Simple bash-parallel commands in python

Code

One of the benefits of using a primitive system like collections of flat files for data storage is the ability to trivially do work in parallel on them through the shell.  This seems to be a relatively common workflow in both computational and data science.  A quick Google search on the topic reveals a number of people asking about this on StackOverflow and an assortment of tools including GNU Parallel at a base level and more sophisticated workflow tools like Fireworks to address similar issues.  These tools are great and much more full featured than what I’m about to offer, however sometimes you want to stay within the Python ecosystem while not introducing too many dependencies.

For those reasons, the following short code snippet (and variants thereof) has become surprisingly common in some of my prototyping.

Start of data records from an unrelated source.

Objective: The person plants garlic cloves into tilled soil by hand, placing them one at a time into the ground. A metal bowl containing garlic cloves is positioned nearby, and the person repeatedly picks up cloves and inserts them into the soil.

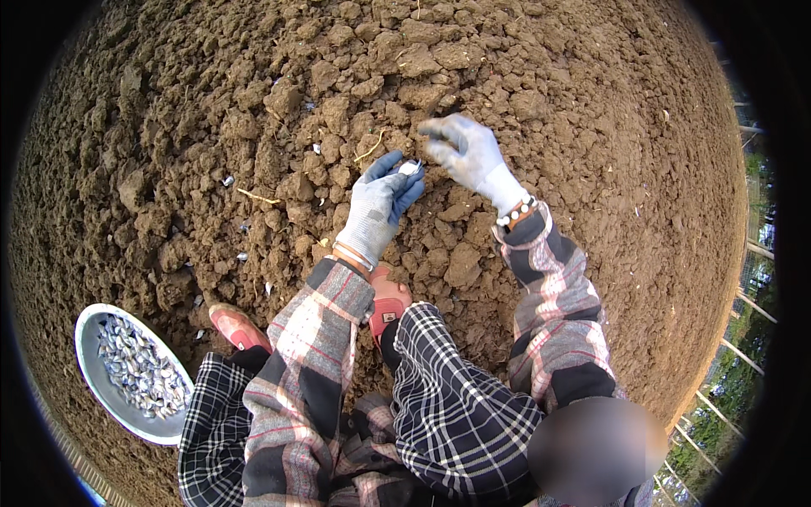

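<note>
My left hand [380,199], in a grey-blue coated work glove, holds a small whitish piece that looks like a garlic clove [410,168] between thumb and fingers. It is just above the clods of brown soil [466,265]. To the right and slightly farther out is my right hand [466,152], gloved the same way and blurred by motion. Its thumb and fingers are spread, and nothing shows between them. Several pale pieces like cloves lie scattered on the soil to the left, among them one piece [317,149] near my left hand.
A grey metal basin [89,329] with many clove-like pieces [142,367] stands on the soil at lower left. My red shoes [237,326] are planted among the clods. Dry straw [258,196] lies nearby. Poles [757,307] and greenery line the field's right edge.
</note>
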The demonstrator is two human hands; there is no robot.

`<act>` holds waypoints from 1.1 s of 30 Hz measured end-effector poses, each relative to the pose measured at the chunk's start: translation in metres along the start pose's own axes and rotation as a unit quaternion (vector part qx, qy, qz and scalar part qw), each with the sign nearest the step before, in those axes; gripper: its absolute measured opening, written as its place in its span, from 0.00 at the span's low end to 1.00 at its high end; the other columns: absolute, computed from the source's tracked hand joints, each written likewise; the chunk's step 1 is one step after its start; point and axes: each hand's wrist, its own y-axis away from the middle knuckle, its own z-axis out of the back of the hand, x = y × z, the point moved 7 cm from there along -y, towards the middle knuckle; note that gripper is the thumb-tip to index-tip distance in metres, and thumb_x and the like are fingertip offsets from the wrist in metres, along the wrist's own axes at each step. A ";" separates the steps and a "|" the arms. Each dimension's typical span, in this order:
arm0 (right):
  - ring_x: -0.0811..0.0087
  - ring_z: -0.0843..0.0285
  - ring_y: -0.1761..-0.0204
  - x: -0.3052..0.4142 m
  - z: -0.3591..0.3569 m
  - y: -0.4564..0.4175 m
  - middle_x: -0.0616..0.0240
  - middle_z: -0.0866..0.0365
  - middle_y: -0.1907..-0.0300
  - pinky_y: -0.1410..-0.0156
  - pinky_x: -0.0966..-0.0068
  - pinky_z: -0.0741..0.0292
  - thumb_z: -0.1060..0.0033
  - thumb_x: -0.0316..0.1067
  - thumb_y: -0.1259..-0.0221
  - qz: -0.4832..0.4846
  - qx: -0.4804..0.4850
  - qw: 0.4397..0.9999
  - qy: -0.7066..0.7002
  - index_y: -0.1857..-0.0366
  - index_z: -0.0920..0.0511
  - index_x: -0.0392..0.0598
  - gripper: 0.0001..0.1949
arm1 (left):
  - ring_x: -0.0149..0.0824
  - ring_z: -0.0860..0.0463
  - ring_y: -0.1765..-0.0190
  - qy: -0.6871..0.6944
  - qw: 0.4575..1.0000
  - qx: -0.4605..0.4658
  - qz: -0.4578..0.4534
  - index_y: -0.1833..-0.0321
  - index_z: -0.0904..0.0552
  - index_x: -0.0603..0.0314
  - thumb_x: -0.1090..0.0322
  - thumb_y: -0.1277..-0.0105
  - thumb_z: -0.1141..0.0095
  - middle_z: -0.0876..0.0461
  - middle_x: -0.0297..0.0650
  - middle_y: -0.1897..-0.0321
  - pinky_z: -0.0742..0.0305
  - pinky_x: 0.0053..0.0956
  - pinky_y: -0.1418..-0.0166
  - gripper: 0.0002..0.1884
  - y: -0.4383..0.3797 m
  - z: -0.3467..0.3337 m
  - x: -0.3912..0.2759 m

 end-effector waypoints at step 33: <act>0.65 0.25 0.52 -0.099 -0.048 -0.031 0.68 0.22 0.55 0.50 0.64 0.28 0.49 0.35 0.38 0.047 0.098 0.873 0.475 0.54 0.20 0.53 0.11 | 0.37 0.14 0.56 -0.022 0.999 -0.021 0.017 0.38 0.28 0.64 0.65 0.26 0.52 0.17 0.44 0.53 0.15 0.29 0.55 0.17 0.050 0.078 -0.013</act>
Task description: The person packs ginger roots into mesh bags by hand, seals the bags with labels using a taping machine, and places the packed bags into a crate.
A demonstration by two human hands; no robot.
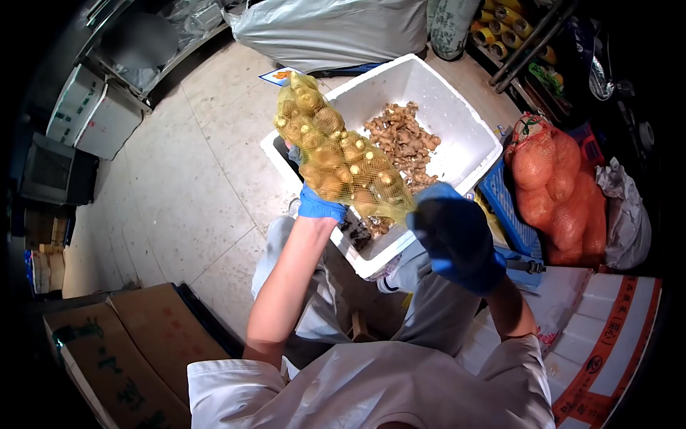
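Observation:
A yellow mesh bag (339, 154) full of knobbly brown roots with pale cut ends is held up over the near left side of a white foam box (457, 118). My left hand (319, 204), in a blue glove, supports the bag from below and behind; most of its fingers are hidden by the bag. My right hand (457, 239), in a darker blue glove, is closed at the bag's narrow lower right end, its fingers shadowed. Inside the box lies a heap of loose ginger (404, 139), with more pieces and something dark near the front corner.
Red mesh sacks (557, 189) and a blue plastic basket (509, 207) stand right of the box. Cardboard boxes (143, 350) sit at lower left, a white carton with red tape (607, 343) at lower right. Behind the box is a large grey bag (336, 32).

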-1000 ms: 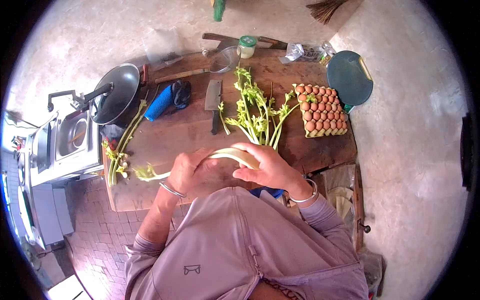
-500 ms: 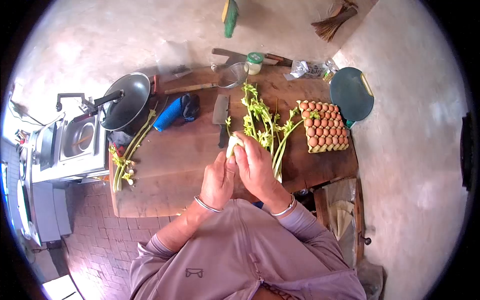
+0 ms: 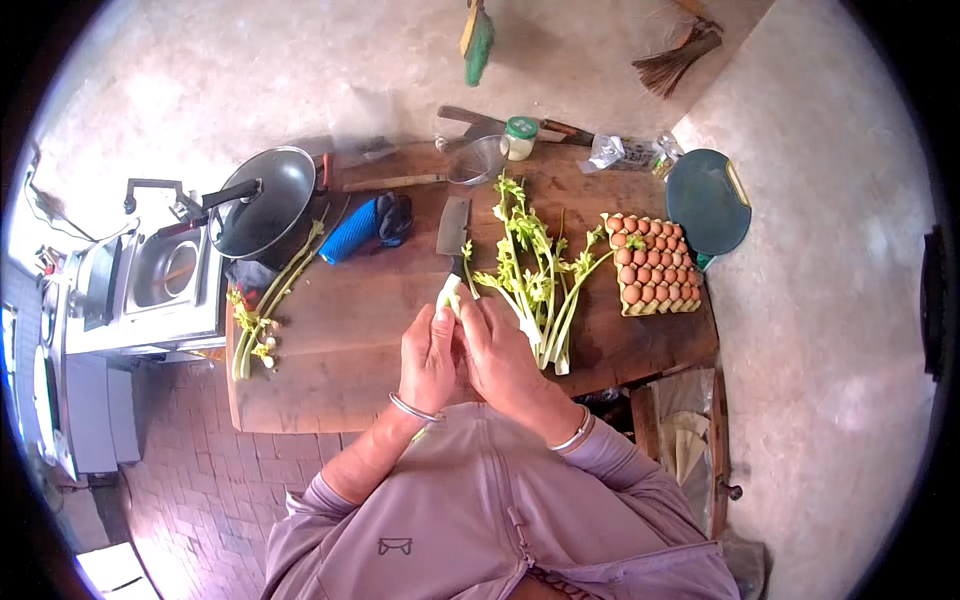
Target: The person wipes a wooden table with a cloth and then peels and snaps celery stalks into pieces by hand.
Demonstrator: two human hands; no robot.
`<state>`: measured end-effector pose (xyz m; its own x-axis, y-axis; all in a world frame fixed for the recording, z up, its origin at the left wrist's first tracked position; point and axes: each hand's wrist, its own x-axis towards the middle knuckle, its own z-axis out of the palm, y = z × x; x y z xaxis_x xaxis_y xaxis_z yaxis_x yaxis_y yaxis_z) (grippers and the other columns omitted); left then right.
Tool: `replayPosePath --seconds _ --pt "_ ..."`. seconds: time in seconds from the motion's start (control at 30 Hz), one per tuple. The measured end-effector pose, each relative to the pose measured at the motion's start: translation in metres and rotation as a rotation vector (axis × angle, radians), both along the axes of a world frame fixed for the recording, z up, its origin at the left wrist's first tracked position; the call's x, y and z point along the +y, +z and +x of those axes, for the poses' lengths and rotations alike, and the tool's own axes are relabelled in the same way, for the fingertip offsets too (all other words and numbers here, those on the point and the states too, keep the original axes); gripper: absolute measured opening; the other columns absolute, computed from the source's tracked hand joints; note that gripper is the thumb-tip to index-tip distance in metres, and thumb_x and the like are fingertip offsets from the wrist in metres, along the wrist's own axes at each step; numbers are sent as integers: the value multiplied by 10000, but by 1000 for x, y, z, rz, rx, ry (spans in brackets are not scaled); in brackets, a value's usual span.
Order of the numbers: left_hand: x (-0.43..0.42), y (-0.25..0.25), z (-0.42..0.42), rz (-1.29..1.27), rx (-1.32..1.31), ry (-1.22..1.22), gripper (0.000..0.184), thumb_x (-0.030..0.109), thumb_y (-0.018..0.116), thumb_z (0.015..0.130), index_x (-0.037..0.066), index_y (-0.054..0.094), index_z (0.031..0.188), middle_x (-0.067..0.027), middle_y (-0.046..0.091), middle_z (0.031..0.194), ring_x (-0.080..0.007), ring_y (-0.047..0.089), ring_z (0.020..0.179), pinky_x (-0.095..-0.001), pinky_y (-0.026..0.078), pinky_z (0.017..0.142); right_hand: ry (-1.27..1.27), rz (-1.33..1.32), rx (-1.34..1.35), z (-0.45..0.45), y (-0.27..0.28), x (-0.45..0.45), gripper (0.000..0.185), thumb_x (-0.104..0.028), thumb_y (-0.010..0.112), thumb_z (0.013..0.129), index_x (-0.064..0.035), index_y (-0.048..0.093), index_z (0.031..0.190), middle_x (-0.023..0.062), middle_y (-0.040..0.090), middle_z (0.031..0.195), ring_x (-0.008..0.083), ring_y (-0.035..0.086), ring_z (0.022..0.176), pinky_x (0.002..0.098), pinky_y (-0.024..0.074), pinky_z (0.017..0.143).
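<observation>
A kitchen, shown by sink [image 3: 150, 264], pan [image 3: 283, 203] and eggs [image 3: 657, 260].

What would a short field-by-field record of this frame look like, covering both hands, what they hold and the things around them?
Left hand: closed on a pale celery stalk
Right hand: closed on the same stalk, beside the left
Knife: lying on the wooden table, just beyond the hands
Leafy celery: on the table, right of the knife
Eggs: in a tray, right of the leafy celery
Back of table: strainer, jar with green lid
</observation>
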<state>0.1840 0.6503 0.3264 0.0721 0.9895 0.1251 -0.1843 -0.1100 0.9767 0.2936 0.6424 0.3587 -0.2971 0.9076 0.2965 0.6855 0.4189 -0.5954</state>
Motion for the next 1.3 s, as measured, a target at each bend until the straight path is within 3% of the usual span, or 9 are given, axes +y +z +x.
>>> replayPosePath --seconds 0.1,0.3,0.4,0.53,0.67,0.87,1.03,1.17,1.3 --pt "-3 3 0 -33 14 31 287 267 342 935 52 464 790 55 388 559 -14 327 452 -178 252 374 -17 70 -79 0 -9 -3 496 -43 512 770 42 333 1224 185 481 857 336 521 725 389 436 584" --pt "4 1 -11 -78 45 79 299 302 354 928 71 449 763 50 376 522 -25 315 399 -182 234 338 34 60 -225 -3 -17 -13 357 -57 532 754 38 421 1081 174 476 837 329 536 644 384 450 546" --pt "10 5 -23 -411 -297 -27 329 390 359 908 92 495 879 54 374 520 -22 281 376 -181 212 330 44 120 -202 -6 -10 -14 268 -41 527 731 40 456 977 162 487 802 311 541 651 384 450 545" --pt "5 7 -15 -278 -120 -159 269 325 420 898 84 522 959 55 413 551 -19 313 399 -179 242 344 73 121 -287 -6 -14 -6 188 -41 524 714 39 470 875 163 497 812 308 542 664 387 454 569" --pt "19 -17 -21 -462 -226 -94 260 261 463 879 49 562 765 28 492 603 -40 423 500 -194 326 417 130 157 -349 -13 -20 -6 178 -36 519 726 22 476 888 154 489 793 307 538 655 389 449 566" --pt "59 -36 -52 -459 -321 99 367 357 477 858 73 476 626 -34 467 567 -129 446 480 -247 335 424 174 103 -244 -23 -43 -16 269 -80 525 773 23 475 1017 139 484 779 290 539 639 381 444 548" --pt "81 -21 -84 -373 -408 219 366 364 453 872 77 452 644 -28 409 544 -146 419 472 -307 386 434 156 53 -247 -14 -34 -17 329 -100 535 782 31 461 1074 123 481 772 279 533 624 376 437 523" --pt "118 -9 -144 -323 -554 449 367 362 411 890 97 418 638 -6 373 535 -146 361 444 -283 315 411 168 42 -223 2 -43 -23 378 -89 543 771 12 453 1124 112 474 766 270 521 630 365 433 541" --pt "143 -20 -238 -149 -661 459 353 367 398 894 124 415 637 4 332 523 -118 312 435 -260 255 393 109 -11 -220 31 -50 -29 389 -61 545 754 -5 464 1130 124 483 785 266 515 671 356 430 562"
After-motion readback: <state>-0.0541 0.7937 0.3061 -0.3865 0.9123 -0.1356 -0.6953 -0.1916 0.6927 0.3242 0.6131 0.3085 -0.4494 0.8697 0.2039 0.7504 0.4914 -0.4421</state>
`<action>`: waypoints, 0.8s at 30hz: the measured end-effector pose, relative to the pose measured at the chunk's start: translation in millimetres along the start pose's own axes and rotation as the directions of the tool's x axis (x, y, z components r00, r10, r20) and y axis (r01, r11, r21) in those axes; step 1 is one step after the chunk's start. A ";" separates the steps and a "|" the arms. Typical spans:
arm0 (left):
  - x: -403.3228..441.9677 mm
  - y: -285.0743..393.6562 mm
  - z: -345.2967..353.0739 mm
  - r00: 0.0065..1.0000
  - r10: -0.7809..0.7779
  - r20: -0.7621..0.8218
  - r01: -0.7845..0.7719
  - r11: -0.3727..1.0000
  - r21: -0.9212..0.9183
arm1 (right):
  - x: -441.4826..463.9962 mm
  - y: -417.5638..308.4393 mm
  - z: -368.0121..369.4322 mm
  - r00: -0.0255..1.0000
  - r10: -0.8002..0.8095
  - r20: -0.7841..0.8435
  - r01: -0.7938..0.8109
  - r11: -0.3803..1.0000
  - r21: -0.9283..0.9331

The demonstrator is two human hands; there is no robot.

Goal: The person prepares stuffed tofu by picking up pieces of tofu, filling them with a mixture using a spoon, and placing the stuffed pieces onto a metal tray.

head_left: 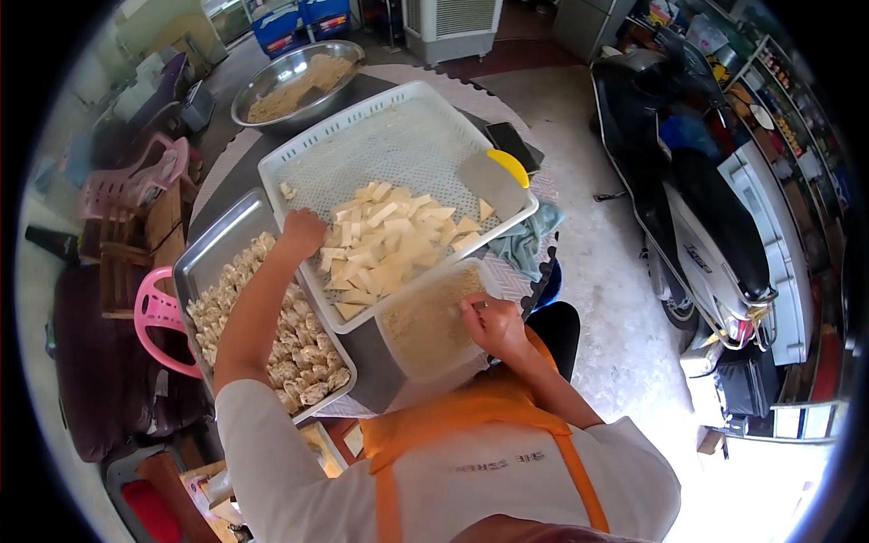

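My left hand (304,233) is at the left edge of the pile of pale cut pieces (389,240) in the white perforated tray (362,136). Its fingers point down and their tips are hidden. Over the right side of a translucent tub (425,317) of light brown crumbly filling, my right hand (493,324) is closed around a small utensil, mostly covered by the fingers. A metal tray (204,244) under my left arm holds rows of shaped, lumpy pieces (308,362). A scraper with a yellow handle (508,168) lies at the white tray's right corner.
A steel bowl (294,86) of brown filling stands behind the white tray. A dark phone (513,145) and a bluish cloth (527,237) lie to the right. Pink chairs (158,312) are at left, a scooter (697,199) at right.
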State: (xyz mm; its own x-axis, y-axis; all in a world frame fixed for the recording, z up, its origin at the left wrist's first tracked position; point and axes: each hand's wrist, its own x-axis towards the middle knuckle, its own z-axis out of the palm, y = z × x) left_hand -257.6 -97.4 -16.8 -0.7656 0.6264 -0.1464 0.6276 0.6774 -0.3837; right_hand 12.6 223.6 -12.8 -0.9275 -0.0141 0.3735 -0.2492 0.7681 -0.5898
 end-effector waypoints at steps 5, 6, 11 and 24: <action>-6.3 0.4 -11.5 0.981 -0.127 -0.149 0.145 0.983 0.116 | 4.2 -7.3 -2.1 1.000 0.004 -0.030 -0.003 1.000 0.030; -8.4 3.0 -16.6 0.980 -0.175 -0.100 0.189 0.969 0.158 | 4.9 -8.4 -2.0 0.999 -0.003 -0.043 0.004 1.000 0.031; -5.1 18.0 -23.3 0.967 -0.240 0.085 0.221 0.957 0.186 | 2.6 -2.5 0.7 0.998 -0.034 -0.052 0.035 0.999 0.014; -19.7 31.4 -10.8 0.932 -0.317 -0.173 0.312 0.948 -0.061 | 4.3 -2.2 0.3 0.990 -0.119 -0.070 0.118 0.993 -0.027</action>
State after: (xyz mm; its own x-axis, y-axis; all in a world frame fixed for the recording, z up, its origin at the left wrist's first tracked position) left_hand -221.3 -84.2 -16.1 -0.8887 0.4357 0.1431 0.3651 0.8610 -0.3541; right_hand 9.0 221.7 -10.2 -0.8692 -0.0605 0.4907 -0.3490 0.7782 -0.5221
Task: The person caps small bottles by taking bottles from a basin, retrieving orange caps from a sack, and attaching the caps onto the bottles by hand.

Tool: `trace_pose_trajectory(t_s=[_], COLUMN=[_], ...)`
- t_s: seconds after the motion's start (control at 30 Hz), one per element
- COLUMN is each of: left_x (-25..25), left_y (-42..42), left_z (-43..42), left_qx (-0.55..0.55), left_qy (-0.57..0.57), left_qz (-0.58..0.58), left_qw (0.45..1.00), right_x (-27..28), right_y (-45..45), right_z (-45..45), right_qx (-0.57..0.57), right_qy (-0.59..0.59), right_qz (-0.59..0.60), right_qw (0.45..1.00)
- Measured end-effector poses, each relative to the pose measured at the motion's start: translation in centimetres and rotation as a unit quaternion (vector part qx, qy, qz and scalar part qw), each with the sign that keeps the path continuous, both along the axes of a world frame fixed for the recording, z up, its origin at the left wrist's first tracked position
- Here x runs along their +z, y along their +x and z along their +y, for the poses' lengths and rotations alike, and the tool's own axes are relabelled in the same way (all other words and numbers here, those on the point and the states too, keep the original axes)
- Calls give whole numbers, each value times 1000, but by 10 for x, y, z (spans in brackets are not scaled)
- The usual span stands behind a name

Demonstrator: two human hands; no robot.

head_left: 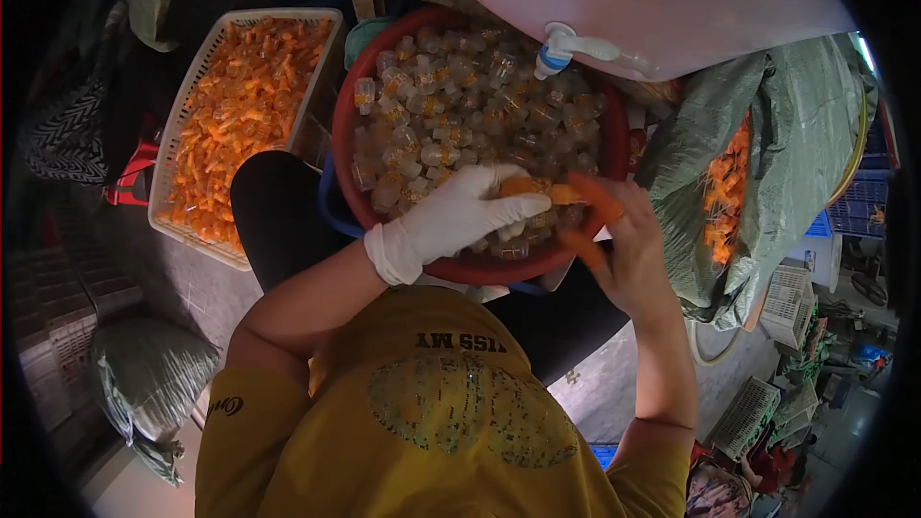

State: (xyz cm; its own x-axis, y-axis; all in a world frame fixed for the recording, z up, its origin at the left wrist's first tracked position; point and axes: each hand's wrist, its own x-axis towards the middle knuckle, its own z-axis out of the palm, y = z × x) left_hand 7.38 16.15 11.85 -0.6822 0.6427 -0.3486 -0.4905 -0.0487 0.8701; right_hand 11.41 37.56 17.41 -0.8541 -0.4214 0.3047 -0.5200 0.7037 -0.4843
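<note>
Small orange piece [565, 194] is pinched in our gloved left hand [460, 208] over a red tub [343, 129] of clear bottles [441, 153], our right hand [630, 235] close against it, orange-tipped thumb and finger apart; whether the right also grips, we cannot tell

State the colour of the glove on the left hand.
The glove is white; it shows best in the head view, the only one here.
</note>
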Motion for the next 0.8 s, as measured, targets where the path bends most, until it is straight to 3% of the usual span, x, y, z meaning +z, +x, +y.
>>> trace_pose_trajectory(t_s=[0.07, 0.1, 0.13, 0.17, 0.2, 0.23, 0.27, 0.3, 0.33, 0.5, 0.6, 0.63, 0.67, 0.7, 0.8], left_x=[-1, -11, -11, -7, -7, -7, -7, -9, -13, -43, -36, -44, -60, -43, -37], left_y=[-2, 1, 4, 8, 9, 9, 9, 18, 20, 14, -2, -10, -21, -25, -40], left_z=[-6, -5, -4, 0, 2, 4, 6, 7, 7, -11, -63, -90, -120, -139, -169], left_qx=[-74, -100, -127, -94, -48, 3, 55, 91, 97, 75, 261, 322, 426, 429, 459], left_qy=[47, 51, 56, 38, -44, -122, -191, -217, -228, -270, -345, -395, -352, -445, -471], left_qz=[-58, -53, -48, 41, 287, 512, 702, 742, 742, 723, 621, 532, 426, 506, 549], left_qw=[994, 992, 989, 994, 956, 850, 684, 627, 623, 632, 653, 676, 716, 602, 517], right_x=[0, -9, -14, -18, -20, -21, -28, -34, -36, -57, -47, -47, -48, -53, -102], right_y=[0, 6, 10, 15, 20, 22, 22, 20, 19, 12, -4, -6, -7, -11, -15], right_z=[1, 8, 9, 11, 10, 10, 14, 16, 18, 23, 52, 72, 101, 132, 257], right_qx=[57, 63, 46, 23, -23, -70, -65, -61, -57, -69, -202, -245, -287, -345, -478], right_qy=[83, 88, 51, 12, -68, -146, -208, -269, -329, -223, -310, -324, -335, -293, -68], right_qz=[120, 117, 42, -29, -171, -307, -360, -410, -456, -400, -260, -187, -112, -62, 37], right_qw=[988, 987, 997, 999, 983, 938, 907, 869, 825, 886, 892, 895, 890, 890, 875])
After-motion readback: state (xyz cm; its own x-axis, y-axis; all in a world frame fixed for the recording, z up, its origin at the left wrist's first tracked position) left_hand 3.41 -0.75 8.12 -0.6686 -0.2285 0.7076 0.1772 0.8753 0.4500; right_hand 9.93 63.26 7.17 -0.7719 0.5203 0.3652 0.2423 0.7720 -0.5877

#Process level parallelism for shell commands
import glob
import subprocess as sp
import multiprocessing as mp

def work(in_file):
    """Defines the work unit on an input file"""
    sp.call(['program', '{}'.format(in_file), 'other', 'arguments'])
    return 0

if __name__ == '__main__':
    #Specify files to be worked with typical shell syntax and glob module
    file_path = './*.data'
    tasks = glob.glob(file_path)
    
    #Set up the parallel task pool to use all available processors
    count = mp.cpu_count()
    pool = mp.Pool(processes=count)

    #Run the jobs
    pool.map(work, tasks)

This simple example runs a fictional program called “program” on all the files in the specified path, with any ‘other’ ‘arguments’ you might want as separate items in a list.  I like it because it’s trivial to modify and include in a more complex python workflow.  Moreover it automatically manages the number of tasks/files assigned to the processors so you don’t have to worry too much about different files taking different amounts of time or weird bash hacks to take advantage of parallelism.  It is, of course, up to the user to make sure this is used in cases where correctness won’t be affected by running in parallel, but exploiting simple parallelism is an trivial way to turn a week of computation into a day on a modern desktop with 12 cores.  Hopefully someone else finds this useful, and if you have your own solution to this problem, feel free to share it here!